January 30, 1944, At the Anzio Beachhead
The 75th Infantry Regiment suffered a defeat at Cisterna.
Trained and equipped to raid behind enemy lines, “Darby’s” US Army Ranger battalions were misused as spearhead units for an American effort to breakout of the Anzio beachhead.
Moving under cover of darkness to seize the town of Cisterna, supposedly only a lightly-held outpost in front of the main German lines; they were unaware that it was the assembly area for the elite Herman Goering Panzer Division and the 15th Panzer Grenadier Division.
Army intelligence had warned of the mistake, the information was slow to filter down to the operational planners, who were anxious for a victory.
The movement to the objective was slower than anticipated, and the 3 Ranger Battalions, along with the 509th Parachute Infantry Regiment were still moving at dawn across open ground toward the Cisterna. Detected by the Germans, they were engaged in the open by the German armor and armored infantry (Panzer Grenadiers). A fierce battle erupted, with Rangers capturing or destroying several German tanks. Significant German reinforcements (elements of the 26th Panzer Division and the 1st Fallschirmjäger (Airborne Division) moved to the attack, and with Ranger prisoners being used as human shields by the Germans, the American force was either captured or destroyed.
The battle lasted seven-hours. Only six of the 767 Rangers and one member of the 3rd Recon Troop returned to Allied lines, resulting in an overall loss of 803 men. Over 400 Rangers became POWs. German casualties were comparable.

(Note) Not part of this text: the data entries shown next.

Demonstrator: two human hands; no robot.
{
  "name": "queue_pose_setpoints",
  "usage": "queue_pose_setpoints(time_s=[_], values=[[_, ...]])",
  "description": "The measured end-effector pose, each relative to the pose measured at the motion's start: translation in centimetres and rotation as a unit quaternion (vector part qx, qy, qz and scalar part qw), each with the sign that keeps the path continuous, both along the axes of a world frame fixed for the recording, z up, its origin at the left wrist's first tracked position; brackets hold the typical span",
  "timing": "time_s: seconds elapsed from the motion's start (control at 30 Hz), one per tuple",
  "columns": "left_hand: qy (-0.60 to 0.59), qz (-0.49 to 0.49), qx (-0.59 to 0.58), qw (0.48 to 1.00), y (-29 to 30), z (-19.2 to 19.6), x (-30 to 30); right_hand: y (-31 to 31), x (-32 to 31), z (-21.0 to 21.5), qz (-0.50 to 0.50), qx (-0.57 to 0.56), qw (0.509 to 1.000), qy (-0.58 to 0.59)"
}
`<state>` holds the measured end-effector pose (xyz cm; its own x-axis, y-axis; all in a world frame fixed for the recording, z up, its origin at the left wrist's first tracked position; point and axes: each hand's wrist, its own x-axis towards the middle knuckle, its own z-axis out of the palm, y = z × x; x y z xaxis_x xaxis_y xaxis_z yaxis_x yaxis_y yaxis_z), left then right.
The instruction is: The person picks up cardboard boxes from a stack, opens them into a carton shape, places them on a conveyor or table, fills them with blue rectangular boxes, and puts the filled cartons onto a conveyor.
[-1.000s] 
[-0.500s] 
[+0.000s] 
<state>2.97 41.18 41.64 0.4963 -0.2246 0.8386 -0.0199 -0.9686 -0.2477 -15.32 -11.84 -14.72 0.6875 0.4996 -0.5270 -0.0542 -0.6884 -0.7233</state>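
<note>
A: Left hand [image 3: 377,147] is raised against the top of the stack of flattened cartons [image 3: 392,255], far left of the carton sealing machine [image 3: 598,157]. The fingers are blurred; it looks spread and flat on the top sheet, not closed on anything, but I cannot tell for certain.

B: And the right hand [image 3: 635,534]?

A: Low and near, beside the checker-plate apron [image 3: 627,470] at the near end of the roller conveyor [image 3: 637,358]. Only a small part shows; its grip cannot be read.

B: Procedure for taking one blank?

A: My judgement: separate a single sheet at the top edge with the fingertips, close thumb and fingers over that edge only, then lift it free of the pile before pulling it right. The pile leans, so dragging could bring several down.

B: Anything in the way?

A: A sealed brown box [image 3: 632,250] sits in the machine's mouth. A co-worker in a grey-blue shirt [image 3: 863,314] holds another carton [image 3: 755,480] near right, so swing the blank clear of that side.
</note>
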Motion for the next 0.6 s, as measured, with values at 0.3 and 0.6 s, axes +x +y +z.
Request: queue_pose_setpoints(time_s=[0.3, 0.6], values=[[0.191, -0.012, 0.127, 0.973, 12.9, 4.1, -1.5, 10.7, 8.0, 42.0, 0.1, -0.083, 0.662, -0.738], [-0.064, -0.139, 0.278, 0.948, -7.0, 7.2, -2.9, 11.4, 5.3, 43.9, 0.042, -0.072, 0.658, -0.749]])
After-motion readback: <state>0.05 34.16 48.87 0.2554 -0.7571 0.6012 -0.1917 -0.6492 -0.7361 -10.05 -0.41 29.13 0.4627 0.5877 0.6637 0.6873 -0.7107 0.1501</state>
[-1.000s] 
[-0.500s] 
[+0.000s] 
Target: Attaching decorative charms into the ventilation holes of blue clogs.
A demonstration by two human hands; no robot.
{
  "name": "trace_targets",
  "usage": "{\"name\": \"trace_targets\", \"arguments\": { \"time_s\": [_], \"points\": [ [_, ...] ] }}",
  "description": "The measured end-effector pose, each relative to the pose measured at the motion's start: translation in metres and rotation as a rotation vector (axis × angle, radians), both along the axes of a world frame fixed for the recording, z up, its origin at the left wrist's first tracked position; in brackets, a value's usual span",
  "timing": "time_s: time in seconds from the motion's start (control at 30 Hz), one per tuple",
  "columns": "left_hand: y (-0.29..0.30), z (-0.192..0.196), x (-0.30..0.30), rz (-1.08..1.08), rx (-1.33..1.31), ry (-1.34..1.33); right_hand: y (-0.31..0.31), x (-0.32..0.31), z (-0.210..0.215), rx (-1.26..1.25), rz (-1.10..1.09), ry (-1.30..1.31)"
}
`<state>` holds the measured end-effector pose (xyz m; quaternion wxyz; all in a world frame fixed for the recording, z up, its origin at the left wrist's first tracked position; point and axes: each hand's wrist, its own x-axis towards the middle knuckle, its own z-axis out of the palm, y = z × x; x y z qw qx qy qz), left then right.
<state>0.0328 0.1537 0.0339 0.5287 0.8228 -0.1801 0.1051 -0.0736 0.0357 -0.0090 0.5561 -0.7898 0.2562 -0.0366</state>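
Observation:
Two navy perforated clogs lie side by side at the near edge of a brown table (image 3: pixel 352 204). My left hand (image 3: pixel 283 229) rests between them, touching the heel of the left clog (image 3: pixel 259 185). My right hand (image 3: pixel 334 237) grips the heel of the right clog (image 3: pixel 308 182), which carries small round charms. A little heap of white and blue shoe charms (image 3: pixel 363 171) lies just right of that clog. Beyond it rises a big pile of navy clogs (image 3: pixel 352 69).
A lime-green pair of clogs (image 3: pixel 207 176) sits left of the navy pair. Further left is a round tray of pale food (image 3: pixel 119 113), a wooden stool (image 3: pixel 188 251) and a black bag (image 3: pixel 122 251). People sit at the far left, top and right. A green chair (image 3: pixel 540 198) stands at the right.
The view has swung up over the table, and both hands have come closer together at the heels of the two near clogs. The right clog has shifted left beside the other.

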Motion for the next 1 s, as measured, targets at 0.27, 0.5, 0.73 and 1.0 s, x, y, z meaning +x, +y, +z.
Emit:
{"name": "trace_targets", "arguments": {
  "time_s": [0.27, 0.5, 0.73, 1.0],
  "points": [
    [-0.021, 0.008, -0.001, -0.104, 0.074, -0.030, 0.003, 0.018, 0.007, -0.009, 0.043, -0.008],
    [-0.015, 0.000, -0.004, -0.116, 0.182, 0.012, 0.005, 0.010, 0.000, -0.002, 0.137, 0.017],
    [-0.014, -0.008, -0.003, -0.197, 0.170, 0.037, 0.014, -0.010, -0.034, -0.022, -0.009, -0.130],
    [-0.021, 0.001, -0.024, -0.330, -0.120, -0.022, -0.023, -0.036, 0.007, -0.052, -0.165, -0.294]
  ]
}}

It was perhaps greatest disaster suffered by American Special Operations Forces in their history. It resulted in the disbandment of all Ranger units in the Italian theater (though Rangers continued to see action at Normandy and France). Ranger commander William O. Darby was reassigned, ultimately becoming Assistant Division Commander for the 10th Mountain Division.
The Battle of Cisterna is a classical example of the misuse of special operation groups by ‘conventional’ military planners.
It was a mistake, on a far smaller scale, repeated with SEALs in Panama (Operation Just Cause – Invasion of Panama) and elsewhere.